April 26  is remembered as the  Intellectual  Property Day. The date, selected in 2000 by the World Intellectual Property Organization (WIPO)  aims at  reminding  the role  that the  rights to the patent protection, marks, industrial drawings and copyrights  have for encouraging the innovation and creativity.  Every year,  the day is used  for the reflection on the aspects the world sees the intellectual property as a contribution for the flourishing of new technologies  for the welfare of humanity. 


Clarke, Modet & Co. Brazil,  although it is the second largest Office of the Group – only moving behind  the Spanish Parent – has  much to develop  in this ambit.  I wish to point out three questions  deserving attention for the increase of the Intellectual Property in the Country:The lack of consciousness  on the importance of the  theme. The delay for the grant of mark/patent by the relevant Agency and the non adhesion to the international documents respecting the matter. 

The CNPq, the Governmental Agency administering the technological research  in the academic institutions in the Country, points out that there are (in Agrarian,   Biological and  Exact  Sciences and Earth,   Health and Engineering)  over 16 thousand groups  of research and 65 thousand researchers,  able  to generate knowledge  needing protection of mark or patent.  Moreover,  the  established  companies in Brazil,  both national and  international,  also develop products requiring registration of intellectual property. The low number of applications filed with the BPTO is not through lack of labor or research activities.

The lack of consciousness  on the subject-matter,  which does not favor the intellectual property, pervades not only the research institutions and universities,  but also the  private companies. In connection with the first ones, for instance,  there is the priority for the publication of articles – index of  productivity  required by  fosters of the academic activity –  which many a time  are lost in the internal bureaucracy and ended not prioritizing he intellectual products of their products.   There are further the question of the startups or other small enterprises of innovating profile, which rather prefer not facing  the application procedures or are unaware  of the cost benefit of the request of a mark or patent.        

Likewise, we note obstacles  in the BPTO´s work process. The state structure of  the patent,   mark analysis  and geographic indications   show a negative history   in connection with the time of reply to the  industrial protection application.  Even though the legislation  is  regarded as  efficient  and meeting the international standards,  we assume that  there lack specialists  for the analysis of the applications prepared.  It is well known that in spite  of the grant  being estimated  after two years from the filing date  in the developed countries, in Brazil the delay  extends to  even up to 10 years. It is, thus, expected that the examination priority examination procedures, as specified in its regulation,  as those of the seniors, green patents and products related to the public health,  be  quickly considered for a reply.

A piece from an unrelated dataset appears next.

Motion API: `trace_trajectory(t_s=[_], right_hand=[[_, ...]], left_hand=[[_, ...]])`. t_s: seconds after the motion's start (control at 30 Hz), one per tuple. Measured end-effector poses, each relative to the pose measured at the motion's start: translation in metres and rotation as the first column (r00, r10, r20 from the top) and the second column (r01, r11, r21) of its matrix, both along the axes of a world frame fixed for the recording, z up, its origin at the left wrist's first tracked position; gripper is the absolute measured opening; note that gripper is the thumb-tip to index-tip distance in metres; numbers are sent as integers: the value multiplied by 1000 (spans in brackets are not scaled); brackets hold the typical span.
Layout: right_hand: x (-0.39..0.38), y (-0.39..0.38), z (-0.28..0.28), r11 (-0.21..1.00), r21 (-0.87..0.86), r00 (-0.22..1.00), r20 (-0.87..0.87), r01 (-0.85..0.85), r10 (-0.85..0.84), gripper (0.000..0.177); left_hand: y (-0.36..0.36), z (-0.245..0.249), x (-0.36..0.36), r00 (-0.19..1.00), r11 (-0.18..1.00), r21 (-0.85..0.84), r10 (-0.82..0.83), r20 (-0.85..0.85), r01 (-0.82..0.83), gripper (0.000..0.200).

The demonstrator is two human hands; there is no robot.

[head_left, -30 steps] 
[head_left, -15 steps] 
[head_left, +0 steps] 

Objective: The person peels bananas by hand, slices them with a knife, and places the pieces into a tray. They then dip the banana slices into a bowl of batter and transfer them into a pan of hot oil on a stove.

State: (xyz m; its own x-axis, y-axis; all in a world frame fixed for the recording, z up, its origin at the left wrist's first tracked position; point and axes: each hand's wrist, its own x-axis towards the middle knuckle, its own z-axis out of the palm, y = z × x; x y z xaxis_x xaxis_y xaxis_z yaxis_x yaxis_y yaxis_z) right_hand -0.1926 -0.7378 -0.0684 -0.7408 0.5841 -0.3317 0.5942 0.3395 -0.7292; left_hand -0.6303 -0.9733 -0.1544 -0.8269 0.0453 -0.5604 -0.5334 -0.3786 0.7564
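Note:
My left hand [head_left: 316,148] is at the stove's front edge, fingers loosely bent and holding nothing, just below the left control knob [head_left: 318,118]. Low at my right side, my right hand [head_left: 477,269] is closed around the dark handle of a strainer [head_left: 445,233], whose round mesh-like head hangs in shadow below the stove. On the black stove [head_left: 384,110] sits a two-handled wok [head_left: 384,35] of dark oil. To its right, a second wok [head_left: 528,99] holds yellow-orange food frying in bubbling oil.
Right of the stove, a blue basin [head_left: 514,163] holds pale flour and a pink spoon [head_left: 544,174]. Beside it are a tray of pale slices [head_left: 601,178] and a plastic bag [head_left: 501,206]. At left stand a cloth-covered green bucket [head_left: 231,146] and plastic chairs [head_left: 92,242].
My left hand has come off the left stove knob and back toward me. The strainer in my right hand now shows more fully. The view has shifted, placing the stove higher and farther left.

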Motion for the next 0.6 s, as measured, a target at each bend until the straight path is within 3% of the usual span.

Identically, there is the difficulty of international extension  for the patent application  filed  in Brazil,  which is a matter of interest to a worldwide level office as Clarke Modet & Co.

The Protocol of Madrid is a treaty signed in 1989 towards facilitating  the international registration of marks,  a system  worldwide regulated ever since the end of century XIX. Even though the adhesion be defended by the BPTO, there are sectors in the Society which raise obstacles.   The applicants of marks  will be offered many advantages as soon as  the countries become a signatory to the document, in connection with the simplification  of the registration process,  by means of a single  international application, decrease of the costs   and international covering of the  protection.  Protective barriers will be broken  for the protocol to be accepted  nationally,  by increasing the legal framework of the intellectual property in the Country.    

In concluding,   I wish to highlight that Clarke, Modet & Co.  has been  established in Brazil for 51 years,  and we believe  in the potential of the local innovation and creativity.  Our most important work is to supersede the cultural and red tape barriers, whether they may be personal of the researchers and entrepreneurs or of the national context,   in order that all  of us gain  in the increase of registration of marks and patents locally granted. The increase of the  number of registrations  is of a general interest,  in that the innovation generates benefits  for all the society,  enabling the  development  of the science, technology and the economic development of the Nation.